§ What you should do: Please take the lines from the one holding "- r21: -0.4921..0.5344" through the one holding "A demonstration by" in the data below and copy them exactly.

=== Data below ===

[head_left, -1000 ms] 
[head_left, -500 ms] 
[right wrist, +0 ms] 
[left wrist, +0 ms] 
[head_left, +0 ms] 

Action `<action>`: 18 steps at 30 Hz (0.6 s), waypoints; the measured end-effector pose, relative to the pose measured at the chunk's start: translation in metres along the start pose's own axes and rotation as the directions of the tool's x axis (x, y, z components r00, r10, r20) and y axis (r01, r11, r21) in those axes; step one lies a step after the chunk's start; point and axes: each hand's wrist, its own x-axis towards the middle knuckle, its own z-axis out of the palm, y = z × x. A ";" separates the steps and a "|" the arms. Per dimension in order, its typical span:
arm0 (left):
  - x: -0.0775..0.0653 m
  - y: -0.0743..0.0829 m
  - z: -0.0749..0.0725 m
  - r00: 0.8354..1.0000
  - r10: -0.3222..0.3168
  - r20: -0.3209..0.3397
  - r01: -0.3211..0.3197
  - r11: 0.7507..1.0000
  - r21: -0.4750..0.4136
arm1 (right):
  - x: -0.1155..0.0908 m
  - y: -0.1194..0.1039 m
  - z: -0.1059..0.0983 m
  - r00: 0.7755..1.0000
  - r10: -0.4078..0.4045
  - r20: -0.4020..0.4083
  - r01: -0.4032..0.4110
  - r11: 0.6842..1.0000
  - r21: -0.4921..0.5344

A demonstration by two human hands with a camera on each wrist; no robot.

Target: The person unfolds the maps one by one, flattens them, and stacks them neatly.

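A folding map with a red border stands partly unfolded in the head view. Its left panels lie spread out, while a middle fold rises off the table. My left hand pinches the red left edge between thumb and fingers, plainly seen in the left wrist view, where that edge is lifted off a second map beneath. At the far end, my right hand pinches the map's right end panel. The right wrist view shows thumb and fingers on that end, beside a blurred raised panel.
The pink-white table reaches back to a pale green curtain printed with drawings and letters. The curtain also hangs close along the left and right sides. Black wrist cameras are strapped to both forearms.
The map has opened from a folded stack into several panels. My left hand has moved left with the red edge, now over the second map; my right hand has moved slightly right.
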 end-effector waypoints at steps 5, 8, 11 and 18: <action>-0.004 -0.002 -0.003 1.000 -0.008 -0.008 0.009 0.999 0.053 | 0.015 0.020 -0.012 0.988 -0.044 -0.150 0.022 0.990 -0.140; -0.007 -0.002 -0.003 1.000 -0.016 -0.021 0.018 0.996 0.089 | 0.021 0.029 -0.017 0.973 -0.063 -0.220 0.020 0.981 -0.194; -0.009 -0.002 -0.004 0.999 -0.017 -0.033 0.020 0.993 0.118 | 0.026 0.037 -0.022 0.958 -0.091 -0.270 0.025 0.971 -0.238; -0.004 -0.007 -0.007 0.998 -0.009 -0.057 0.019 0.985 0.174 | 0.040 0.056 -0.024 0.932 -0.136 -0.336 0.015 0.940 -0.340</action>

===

§ Result of this exercise:
  - r21: -0.4921..0.5344

A demonstration by two human hands with a camera on each wrist; no robot.

No more output is given for this exercise.